The Knesset plenum, photo by Itzik Edri

Yesterday (9 January 2012), the Ministerial Committee on Legislation voted to support a private bill that seeks to prohibit the use of the word “Nazi” or similar-sounding words, epithets associated with Nazism and the Third Reich, and symbols related to the Nazis or to the Holocaust.
Following the backing of this law by the Ministerial Committee, the Association for Civil Rights in Israel (ACRI) sent a letter to the Minister of Justice, Yaakov Neeman, and to the committee members, urging them to act in order to stop this bill.
In the letter, ACRI attorney Lila Margalit notes that freedom of expression means the right to say difficult things that might be even hurtful. It means the right to give bold and extreme expression to positions, feelings, and thoughts, and also includes the right to make rhetorical use of provocative and harsh images.
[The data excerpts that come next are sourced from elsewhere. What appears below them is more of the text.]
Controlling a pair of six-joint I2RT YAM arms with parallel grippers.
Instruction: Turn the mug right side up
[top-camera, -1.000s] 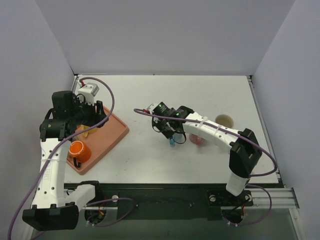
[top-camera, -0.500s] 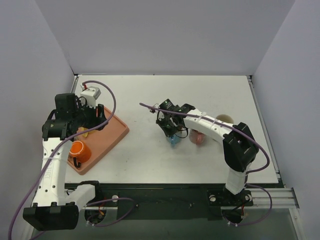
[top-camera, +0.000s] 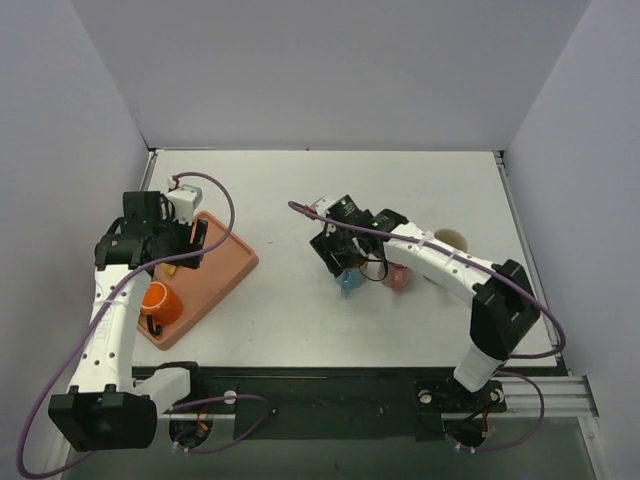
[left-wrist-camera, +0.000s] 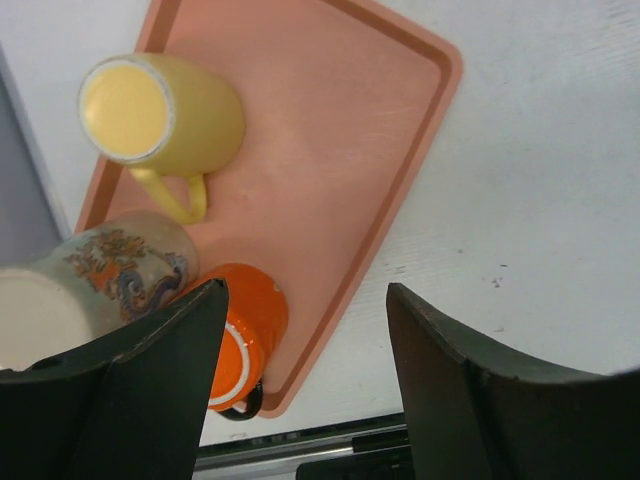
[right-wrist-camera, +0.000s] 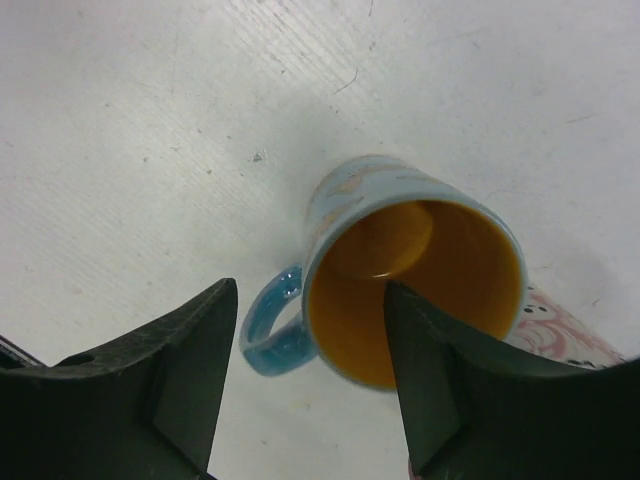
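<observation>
The blue mug (right-wrist-camera: 345, 205) with an orange inside stands mouth up on the white table, its handle (right-wrist-camera: 268, 328) pointing to the left in the right wrist view. My right gripper (right-wrist-camera: 305, 385) hangs open just above it, one finger outside by the handle, the other over the mug's mouth, neither pressing its wall. From above, the blue mug (top-camera: 348, 283) shows just under the right gripper (top-camera: 340, 262). My left gripper (left-wrist-camera: 305, 385) is open over the near edge of the tray (left-wrist-camera: 330, 150) and holds nothing.
On the salmon tray (top-camera: 228, 258) lie a yellow mug (left-wrist-camera: 160, 110), a patterned mug (left-wrist-camera: 110, 275) and an orange mug (left-wrist-camera: 245, 320). A pink mug (top-camera: 396, 278) sits right beside the blue one. A beige mug (top-camera: 449, 241) stands farther right.
My right gripper has opened and let go of the blue mug, which now stands upright. The left gripper has opened wider and its arm has shifted slightly over the tray.
</observation>
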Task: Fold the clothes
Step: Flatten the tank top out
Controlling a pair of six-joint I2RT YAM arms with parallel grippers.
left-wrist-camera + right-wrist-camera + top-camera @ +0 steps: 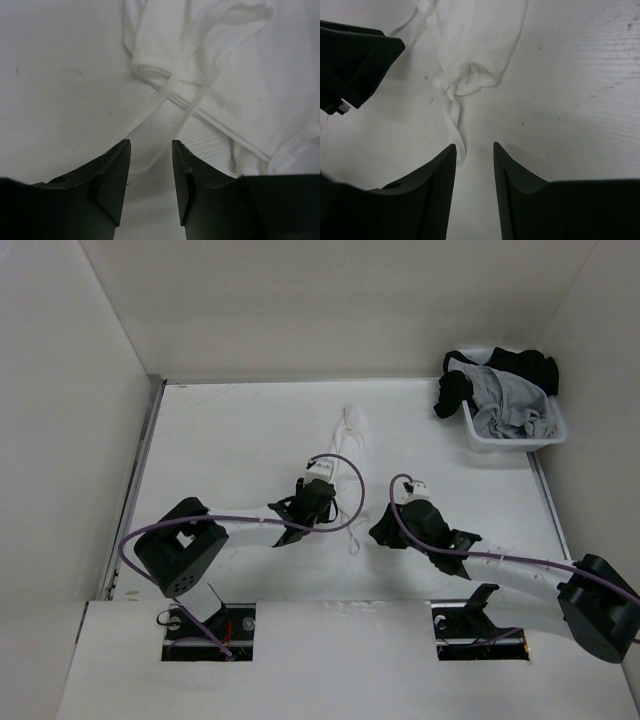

The question of the social legitimacy of the use of Holocaust symbolism in the public and political discourse is indeed a big question, which deserves a robust and free public debate; it is not a question that should be handled through criminal law.
According to ACRI, it is precisely because of the importance and gravity of the Holocaust that the attempt to dictate how and in what contexts it can be discussed is particularly egregious. This bill aims to forcibly control the public discourse in Israel, its content, and its tone – by way of criminal prohibitions and threats of detention.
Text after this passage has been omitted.